A Brief History of Section 179

Starting in 2010, Section 179 of the tax code had a maximum ceiling of $500,000, but in the 2014 tax year, the deduction level fell to $25,000. The American Dental Association (ADA) sent more than 8,500 e-mails to Congress urging an extension of the provision, and it was extended retroactively to 2014. Many dentists weren’t aware of these benefits, however, and thus they were unable to plan equipment purchases accordingly.

Now that the Protecting Americans from Tax Hikes (PATH) Act of 2015 is law, the Section 179 limit has been set permanently at $500,000. This means dental offices now can take advantage of its provisions, including the following:

  • Plan your purchases. Before you purchase any new equipment for your dental office, start by educating yourself on the provision. You can deduct the full price of purchased or leased qualifying equipment, up to $500,000, from your gross income. This includes chairs, lights, X-ray units and sterilizers.
  • Consult an expert.

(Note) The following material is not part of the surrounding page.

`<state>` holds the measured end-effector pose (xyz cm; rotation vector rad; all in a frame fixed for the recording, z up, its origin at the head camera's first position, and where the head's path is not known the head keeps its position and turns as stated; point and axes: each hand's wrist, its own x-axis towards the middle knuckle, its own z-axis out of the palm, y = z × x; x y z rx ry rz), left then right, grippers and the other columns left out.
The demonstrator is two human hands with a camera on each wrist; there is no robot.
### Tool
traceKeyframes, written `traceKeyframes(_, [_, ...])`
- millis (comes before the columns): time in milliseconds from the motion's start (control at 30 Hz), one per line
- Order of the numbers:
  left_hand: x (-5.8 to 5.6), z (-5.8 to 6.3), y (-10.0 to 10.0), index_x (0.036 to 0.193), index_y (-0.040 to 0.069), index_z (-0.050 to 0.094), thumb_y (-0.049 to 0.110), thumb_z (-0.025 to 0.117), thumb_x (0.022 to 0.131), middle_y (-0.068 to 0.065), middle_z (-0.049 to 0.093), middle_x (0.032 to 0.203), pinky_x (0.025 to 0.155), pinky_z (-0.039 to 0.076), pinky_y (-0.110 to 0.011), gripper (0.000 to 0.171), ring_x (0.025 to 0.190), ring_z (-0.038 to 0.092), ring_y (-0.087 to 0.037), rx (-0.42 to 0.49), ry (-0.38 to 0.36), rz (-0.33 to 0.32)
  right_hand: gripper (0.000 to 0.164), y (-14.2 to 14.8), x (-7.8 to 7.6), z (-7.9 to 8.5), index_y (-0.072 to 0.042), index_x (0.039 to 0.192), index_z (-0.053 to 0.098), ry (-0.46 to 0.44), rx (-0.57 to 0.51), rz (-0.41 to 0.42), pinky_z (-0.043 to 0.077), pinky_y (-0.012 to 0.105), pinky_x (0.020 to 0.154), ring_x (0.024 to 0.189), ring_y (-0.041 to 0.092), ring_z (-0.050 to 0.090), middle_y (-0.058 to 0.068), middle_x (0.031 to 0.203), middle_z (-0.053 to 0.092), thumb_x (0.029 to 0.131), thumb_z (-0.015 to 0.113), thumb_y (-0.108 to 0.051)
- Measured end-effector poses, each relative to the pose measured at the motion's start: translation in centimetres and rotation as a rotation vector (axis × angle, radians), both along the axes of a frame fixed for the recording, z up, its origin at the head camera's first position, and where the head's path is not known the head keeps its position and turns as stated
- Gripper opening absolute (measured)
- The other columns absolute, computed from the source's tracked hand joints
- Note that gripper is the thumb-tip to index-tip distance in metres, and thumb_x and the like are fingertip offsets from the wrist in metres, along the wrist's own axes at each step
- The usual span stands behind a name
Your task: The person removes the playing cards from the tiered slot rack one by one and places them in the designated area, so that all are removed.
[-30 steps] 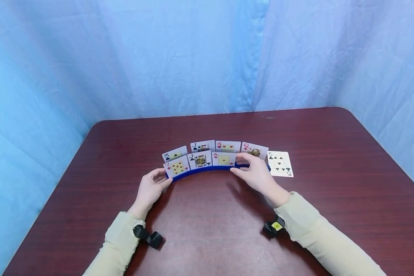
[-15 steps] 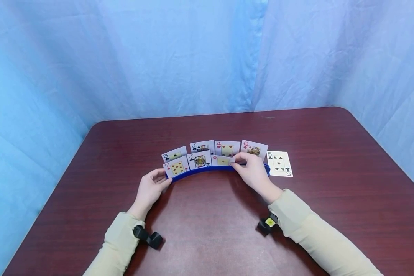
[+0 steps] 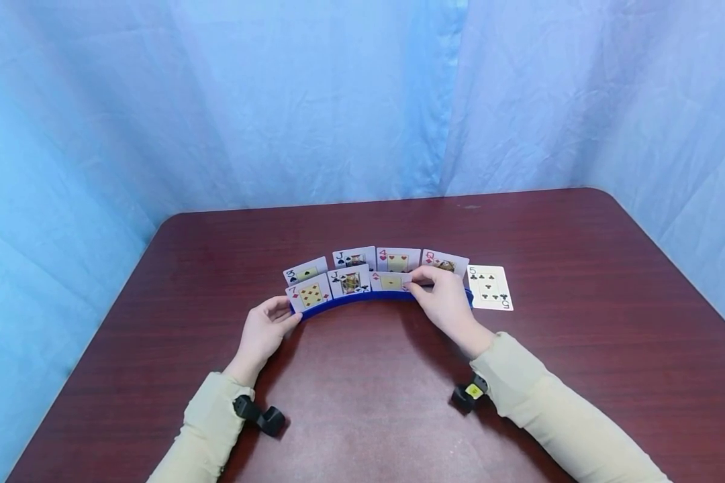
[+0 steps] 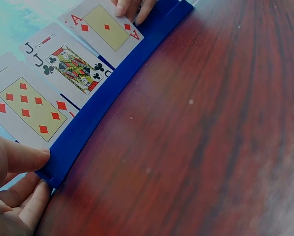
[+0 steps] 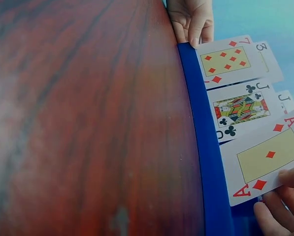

For planning purposes, consult your accountant to better understand the full implications of purchasing equipment for your facility and working with Section 179. If you don’t have time to learn about these implications while running a busy dental practice, a financial expert can provide insight.
  • Depreciate the value of dental equipment. Most dental equipment depreciates over five years, and the provision now allows a dentist to deduct the full cost of the equipment as an expense rather than depreciate the value. This decreases the dentist's net income and means more tax benefits for you.

Dentists, through the ADA, are becoming aware of Section 179, but many still don't understand the details. You need to concentrate on your practice and not on complicated financial information. By understanding more about Section 179, however, you’ll be empowered to upgrade your equipment, which will move you closer to reaching your professional goals.

To learn more about Section 179 and how it applies to purchases you want to make for your dental office, consult an accounting expert for help today.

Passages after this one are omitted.